Retrieve all lines below that have the string "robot".
BEGIN Dataset
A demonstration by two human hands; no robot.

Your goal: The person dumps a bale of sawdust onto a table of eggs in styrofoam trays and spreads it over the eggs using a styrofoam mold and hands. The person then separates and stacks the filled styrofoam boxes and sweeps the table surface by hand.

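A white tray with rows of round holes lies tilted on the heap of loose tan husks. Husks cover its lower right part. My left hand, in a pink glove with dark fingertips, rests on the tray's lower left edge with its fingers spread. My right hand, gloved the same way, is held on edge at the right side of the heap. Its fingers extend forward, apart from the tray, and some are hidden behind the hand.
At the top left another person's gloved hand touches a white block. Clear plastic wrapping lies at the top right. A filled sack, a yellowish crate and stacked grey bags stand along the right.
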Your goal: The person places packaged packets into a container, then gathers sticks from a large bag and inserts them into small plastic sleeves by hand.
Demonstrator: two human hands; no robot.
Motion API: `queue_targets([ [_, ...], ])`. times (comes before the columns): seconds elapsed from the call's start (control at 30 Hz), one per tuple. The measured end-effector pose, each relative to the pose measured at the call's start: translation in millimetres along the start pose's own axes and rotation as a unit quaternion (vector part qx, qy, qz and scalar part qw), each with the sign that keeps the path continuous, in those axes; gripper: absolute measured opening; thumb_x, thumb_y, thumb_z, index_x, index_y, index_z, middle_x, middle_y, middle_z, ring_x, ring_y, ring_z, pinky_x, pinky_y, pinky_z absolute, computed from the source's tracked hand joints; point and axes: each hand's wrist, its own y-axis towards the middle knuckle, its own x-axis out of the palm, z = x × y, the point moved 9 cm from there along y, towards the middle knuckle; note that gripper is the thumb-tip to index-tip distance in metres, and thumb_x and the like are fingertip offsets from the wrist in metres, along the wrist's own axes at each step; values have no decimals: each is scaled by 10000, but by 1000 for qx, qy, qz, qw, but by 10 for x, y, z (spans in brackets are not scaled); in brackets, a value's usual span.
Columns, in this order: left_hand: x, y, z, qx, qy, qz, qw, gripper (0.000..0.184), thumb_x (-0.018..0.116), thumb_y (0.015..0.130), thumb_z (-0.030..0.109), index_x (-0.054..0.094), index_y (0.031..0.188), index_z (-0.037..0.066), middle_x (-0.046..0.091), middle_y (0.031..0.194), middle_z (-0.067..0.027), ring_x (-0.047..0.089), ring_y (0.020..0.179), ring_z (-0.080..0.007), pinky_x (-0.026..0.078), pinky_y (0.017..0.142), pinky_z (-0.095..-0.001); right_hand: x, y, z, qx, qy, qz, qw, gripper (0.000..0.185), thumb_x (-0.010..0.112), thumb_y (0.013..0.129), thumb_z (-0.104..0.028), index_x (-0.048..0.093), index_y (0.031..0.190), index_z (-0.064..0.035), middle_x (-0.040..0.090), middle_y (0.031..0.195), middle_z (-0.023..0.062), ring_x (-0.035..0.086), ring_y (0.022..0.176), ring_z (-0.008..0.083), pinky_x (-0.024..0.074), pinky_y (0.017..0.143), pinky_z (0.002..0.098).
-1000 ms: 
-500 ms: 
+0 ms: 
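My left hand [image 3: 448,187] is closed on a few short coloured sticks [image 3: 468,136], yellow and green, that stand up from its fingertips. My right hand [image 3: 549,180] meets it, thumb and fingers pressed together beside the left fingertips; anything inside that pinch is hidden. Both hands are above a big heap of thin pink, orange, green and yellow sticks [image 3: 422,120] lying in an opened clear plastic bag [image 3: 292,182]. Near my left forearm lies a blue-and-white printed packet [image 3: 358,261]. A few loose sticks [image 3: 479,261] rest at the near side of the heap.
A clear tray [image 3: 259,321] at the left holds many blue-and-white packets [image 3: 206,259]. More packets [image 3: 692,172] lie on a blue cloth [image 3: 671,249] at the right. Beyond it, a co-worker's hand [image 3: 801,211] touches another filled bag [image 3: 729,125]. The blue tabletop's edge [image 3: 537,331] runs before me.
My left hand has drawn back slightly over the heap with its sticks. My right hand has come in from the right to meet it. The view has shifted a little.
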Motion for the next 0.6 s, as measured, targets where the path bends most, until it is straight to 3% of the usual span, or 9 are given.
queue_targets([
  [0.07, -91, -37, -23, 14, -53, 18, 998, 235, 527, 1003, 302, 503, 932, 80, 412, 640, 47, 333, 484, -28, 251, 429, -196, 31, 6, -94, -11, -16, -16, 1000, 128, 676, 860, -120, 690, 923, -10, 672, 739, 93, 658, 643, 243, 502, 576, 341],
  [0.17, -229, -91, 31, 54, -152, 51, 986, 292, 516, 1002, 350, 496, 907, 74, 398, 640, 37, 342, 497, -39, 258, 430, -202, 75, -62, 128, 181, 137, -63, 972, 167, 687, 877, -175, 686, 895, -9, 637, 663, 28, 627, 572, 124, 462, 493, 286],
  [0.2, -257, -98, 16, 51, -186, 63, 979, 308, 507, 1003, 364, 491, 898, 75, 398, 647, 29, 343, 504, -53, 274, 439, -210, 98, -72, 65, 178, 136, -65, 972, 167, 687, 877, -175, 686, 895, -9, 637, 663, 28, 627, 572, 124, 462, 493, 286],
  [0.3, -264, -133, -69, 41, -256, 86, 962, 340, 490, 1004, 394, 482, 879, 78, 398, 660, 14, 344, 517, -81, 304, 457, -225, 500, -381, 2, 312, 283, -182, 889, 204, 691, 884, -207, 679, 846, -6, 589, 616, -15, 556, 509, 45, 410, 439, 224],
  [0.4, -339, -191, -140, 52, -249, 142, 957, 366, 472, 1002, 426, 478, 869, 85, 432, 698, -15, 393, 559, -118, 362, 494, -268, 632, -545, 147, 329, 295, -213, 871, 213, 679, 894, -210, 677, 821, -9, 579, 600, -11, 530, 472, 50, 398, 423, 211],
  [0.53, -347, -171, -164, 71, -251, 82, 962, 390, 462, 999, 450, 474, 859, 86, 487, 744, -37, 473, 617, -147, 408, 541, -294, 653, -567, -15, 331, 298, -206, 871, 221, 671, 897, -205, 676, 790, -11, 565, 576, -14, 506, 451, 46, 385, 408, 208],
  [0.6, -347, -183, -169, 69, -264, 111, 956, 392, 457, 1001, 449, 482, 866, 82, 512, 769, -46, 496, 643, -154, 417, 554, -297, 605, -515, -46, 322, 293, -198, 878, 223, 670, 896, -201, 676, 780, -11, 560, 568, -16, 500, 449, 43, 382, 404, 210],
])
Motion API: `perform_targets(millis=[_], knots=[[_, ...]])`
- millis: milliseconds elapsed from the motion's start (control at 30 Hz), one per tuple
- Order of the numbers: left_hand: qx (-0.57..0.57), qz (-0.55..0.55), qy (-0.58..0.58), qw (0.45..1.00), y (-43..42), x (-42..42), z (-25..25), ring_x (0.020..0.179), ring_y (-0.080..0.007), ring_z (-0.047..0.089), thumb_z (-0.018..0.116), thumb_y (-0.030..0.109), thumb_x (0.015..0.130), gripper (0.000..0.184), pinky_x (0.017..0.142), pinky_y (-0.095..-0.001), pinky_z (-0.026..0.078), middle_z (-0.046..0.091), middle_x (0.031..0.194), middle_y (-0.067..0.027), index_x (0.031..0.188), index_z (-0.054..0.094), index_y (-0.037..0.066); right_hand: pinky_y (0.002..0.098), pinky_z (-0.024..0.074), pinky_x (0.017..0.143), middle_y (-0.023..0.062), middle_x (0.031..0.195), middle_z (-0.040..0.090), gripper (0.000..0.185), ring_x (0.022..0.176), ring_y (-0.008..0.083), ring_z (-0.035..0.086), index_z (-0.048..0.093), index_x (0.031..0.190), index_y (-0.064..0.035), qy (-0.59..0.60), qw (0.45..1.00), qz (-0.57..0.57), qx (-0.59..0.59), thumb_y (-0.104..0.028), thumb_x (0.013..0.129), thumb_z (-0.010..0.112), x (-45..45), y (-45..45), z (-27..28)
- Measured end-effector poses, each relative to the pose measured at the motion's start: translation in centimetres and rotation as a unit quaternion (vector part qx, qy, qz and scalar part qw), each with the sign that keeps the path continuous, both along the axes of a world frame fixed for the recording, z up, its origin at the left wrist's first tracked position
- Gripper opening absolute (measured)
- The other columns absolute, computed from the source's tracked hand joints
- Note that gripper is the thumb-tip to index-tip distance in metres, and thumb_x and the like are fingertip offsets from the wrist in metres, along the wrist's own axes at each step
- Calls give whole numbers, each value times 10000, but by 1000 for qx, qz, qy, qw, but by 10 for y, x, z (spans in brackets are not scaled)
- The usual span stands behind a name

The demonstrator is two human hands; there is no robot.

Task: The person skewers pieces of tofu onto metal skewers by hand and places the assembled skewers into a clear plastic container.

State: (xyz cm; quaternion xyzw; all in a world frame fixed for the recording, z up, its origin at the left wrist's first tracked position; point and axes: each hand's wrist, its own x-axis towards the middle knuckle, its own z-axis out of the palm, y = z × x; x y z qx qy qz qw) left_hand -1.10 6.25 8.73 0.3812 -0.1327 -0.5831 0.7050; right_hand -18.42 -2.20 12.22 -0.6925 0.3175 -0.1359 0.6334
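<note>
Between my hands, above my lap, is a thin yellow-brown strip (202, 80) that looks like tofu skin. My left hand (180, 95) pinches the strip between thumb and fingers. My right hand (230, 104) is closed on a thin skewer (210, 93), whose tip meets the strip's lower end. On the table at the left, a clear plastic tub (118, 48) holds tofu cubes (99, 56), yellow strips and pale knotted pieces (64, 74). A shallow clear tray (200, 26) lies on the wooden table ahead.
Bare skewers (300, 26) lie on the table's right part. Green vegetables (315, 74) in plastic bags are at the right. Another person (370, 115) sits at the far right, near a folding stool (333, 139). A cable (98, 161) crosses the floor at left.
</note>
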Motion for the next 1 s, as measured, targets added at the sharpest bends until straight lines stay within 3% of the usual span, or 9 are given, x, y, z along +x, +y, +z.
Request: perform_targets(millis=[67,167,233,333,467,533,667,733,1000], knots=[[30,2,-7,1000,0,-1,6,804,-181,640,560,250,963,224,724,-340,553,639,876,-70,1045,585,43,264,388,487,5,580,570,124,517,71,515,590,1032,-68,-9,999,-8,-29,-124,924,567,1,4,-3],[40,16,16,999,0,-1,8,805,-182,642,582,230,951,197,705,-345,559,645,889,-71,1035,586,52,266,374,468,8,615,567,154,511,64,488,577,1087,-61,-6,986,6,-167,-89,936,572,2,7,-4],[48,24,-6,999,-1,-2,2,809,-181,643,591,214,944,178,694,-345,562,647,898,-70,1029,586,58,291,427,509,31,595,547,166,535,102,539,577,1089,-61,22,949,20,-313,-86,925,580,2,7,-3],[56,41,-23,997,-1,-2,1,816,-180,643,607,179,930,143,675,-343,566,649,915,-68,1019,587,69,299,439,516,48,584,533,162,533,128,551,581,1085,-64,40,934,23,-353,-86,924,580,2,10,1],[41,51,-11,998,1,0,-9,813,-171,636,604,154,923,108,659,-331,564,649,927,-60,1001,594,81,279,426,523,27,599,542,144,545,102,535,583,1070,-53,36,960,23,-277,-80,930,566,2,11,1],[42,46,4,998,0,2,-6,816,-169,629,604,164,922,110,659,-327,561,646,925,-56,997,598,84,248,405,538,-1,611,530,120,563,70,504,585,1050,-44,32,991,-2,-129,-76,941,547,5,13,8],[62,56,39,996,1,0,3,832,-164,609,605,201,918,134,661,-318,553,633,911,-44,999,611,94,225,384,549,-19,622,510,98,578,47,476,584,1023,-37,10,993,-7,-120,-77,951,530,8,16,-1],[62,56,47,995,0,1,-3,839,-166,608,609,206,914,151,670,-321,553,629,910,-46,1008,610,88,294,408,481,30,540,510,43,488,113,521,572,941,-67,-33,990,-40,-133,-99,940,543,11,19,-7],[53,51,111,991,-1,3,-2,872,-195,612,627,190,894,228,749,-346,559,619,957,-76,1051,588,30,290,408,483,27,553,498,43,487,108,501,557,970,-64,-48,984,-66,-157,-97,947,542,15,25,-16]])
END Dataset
- _Answer to the problem_
A demonstration by two human hands; no robot.
Demonstrator: two human hands; no robot.
The demonstrator is two human hands; there is no robot.

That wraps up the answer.